» What to produce: When a line in the records contains the string "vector", copy that line.
——————
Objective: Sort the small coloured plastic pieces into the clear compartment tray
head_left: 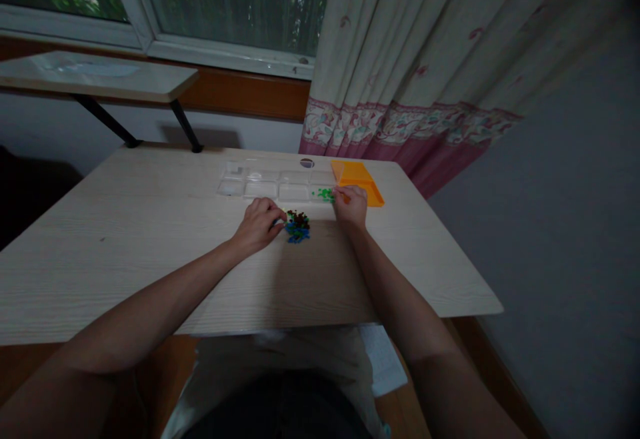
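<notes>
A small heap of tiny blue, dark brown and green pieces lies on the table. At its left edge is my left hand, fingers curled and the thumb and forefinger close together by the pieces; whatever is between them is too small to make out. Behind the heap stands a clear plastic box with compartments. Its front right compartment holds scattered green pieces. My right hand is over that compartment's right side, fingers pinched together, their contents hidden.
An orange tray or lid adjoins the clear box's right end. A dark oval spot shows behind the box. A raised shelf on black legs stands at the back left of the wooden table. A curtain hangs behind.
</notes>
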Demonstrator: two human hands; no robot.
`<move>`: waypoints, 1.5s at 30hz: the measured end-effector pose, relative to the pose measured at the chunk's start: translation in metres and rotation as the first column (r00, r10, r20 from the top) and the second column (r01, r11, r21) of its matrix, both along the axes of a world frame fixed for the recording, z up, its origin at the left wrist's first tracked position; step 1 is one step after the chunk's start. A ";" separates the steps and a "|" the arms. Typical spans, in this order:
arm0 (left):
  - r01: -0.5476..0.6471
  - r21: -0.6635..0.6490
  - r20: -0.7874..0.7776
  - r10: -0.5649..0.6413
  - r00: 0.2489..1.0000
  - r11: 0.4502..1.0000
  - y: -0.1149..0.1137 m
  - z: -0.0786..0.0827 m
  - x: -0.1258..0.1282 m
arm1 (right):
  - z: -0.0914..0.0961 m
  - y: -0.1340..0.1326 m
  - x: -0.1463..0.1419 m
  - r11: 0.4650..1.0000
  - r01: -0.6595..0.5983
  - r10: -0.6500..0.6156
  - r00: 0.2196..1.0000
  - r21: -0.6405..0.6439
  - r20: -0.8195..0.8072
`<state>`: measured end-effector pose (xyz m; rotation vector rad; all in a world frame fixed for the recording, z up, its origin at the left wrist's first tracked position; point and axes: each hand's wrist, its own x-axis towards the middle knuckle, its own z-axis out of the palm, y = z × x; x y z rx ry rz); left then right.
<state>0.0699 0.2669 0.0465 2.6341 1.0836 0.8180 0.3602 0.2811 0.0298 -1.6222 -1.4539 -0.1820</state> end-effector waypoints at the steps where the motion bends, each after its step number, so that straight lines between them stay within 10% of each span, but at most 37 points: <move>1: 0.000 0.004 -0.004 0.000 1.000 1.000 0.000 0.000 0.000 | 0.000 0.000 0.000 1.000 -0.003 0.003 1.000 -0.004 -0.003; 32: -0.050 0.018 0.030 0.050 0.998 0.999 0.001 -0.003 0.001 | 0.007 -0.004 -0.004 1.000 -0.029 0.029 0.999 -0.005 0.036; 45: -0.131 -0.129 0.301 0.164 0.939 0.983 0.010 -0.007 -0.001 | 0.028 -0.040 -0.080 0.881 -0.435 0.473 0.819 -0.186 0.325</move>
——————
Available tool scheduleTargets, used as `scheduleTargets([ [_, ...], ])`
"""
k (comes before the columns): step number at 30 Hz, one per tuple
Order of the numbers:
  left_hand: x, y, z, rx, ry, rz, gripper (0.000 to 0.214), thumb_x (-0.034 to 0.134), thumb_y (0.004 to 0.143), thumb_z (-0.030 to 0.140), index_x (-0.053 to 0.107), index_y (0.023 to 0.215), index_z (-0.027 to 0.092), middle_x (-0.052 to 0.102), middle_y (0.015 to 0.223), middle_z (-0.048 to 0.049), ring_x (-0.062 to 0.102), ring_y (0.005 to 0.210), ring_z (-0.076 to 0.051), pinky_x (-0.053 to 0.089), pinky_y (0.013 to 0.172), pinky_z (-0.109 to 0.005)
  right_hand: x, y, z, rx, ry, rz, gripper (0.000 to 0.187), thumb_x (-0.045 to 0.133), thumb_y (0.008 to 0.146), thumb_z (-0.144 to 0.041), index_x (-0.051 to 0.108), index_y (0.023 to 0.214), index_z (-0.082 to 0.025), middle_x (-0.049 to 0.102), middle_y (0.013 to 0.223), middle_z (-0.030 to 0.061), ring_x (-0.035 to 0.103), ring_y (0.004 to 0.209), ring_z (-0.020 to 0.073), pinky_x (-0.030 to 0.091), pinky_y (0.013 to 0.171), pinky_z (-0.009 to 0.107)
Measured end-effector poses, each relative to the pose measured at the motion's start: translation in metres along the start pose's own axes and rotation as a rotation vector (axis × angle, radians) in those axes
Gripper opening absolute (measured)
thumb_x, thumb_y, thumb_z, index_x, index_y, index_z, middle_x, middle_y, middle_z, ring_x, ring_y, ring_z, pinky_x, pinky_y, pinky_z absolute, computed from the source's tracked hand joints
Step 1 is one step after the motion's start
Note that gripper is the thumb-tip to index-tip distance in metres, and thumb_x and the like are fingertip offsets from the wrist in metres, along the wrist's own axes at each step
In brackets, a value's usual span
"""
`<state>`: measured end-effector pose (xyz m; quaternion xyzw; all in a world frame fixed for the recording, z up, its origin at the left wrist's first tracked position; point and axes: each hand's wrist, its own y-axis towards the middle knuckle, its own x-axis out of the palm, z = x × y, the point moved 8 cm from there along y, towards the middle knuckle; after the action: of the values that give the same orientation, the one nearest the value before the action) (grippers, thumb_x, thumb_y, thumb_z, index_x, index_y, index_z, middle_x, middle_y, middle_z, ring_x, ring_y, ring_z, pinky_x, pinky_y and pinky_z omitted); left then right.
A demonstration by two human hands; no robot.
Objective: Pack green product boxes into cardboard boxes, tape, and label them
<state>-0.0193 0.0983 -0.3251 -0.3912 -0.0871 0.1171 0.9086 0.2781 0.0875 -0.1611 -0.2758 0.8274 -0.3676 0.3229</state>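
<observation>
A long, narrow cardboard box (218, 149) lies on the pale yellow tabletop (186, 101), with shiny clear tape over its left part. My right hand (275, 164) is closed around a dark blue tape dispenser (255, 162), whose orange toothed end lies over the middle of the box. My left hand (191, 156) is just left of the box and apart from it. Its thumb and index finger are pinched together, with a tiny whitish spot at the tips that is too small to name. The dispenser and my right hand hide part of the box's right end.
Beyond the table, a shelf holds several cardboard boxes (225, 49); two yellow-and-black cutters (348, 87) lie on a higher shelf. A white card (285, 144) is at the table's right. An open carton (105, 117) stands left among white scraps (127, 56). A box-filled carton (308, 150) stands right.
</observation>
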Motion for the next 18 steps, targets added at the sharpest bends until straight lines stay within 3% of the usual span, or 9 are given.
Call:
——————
» Result of this task:
`<state>`: measured end-effector pose (xyz m; rotation vector rad; all in a world frame fixed for the recording, z up, its origin at the left wrist's first tracked position; point and axes: each hand's wrist, its own x-axis towards the middle knuckle, its own z-axis out of the palm, y = z × x; x y z rx ry rz); left then right.
Measured end-effector poses, each relative to the pose measured at the motion's start: translation in metres along the start pose's own axes and rotation as a rotation vector (axis × angle, radians) in those axes

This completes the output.